À la faveur du climat économique relativement favorable, le marché actuel du cautionnement se porte bien. Cependant, les assureurs choisissent la prudence dans maints secteurs, notamment celui de l’habitation. La venue de l’agence québécoise des partenariats public-privé (PPP) risque aussi de changer la donne en matière de cautionnement.L’essoufflement du marché immobilier a laissé plusieurs unités de condominium haut de gamme inoccupées de façon prolongée. « Les condos de grande valeur sont en grande quantité sur le marché.
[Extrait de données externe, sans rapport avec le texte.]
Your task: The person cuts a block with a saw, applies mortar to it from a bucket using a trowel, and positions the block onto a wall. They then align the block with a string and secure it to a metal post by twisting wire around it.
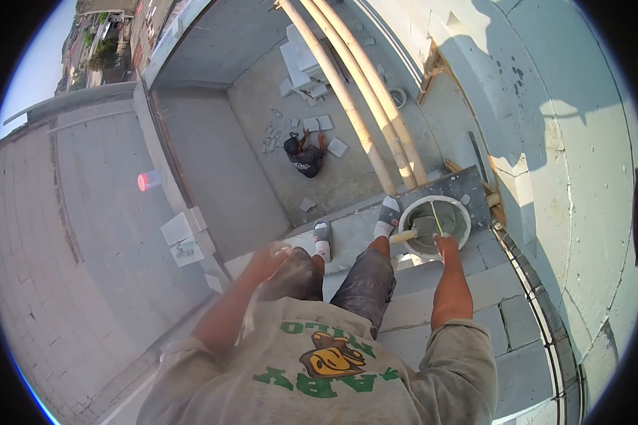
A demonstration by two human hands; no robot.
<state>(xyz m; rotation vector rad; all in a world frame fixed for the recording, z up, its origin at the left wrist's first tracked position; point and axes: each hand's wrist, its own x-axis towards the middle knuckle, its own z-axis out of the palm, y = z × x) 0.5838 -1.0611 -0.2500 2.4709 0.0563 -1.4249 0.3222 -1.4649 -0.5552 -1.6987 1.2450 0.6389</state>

Nous sommes maintenant plus prudents quand nous acceptons de cautionner les projets», avance Jocelyn St-Louis, vice-président opérations cautionnement chez AXA Assurances.

Il ajoute que le cautionnement est requis même lorsque le prêt servant à financer le projet est garanti par la Société canadienne d’hypothèque et de logement (SCHL). « Tout dépend comment la banque juge le dossier de l’entrepreneur, mais je sais que c’est un garantie de plus en plus requise par celle-ci. » Les banques n’en demandaient pas autant auparavant.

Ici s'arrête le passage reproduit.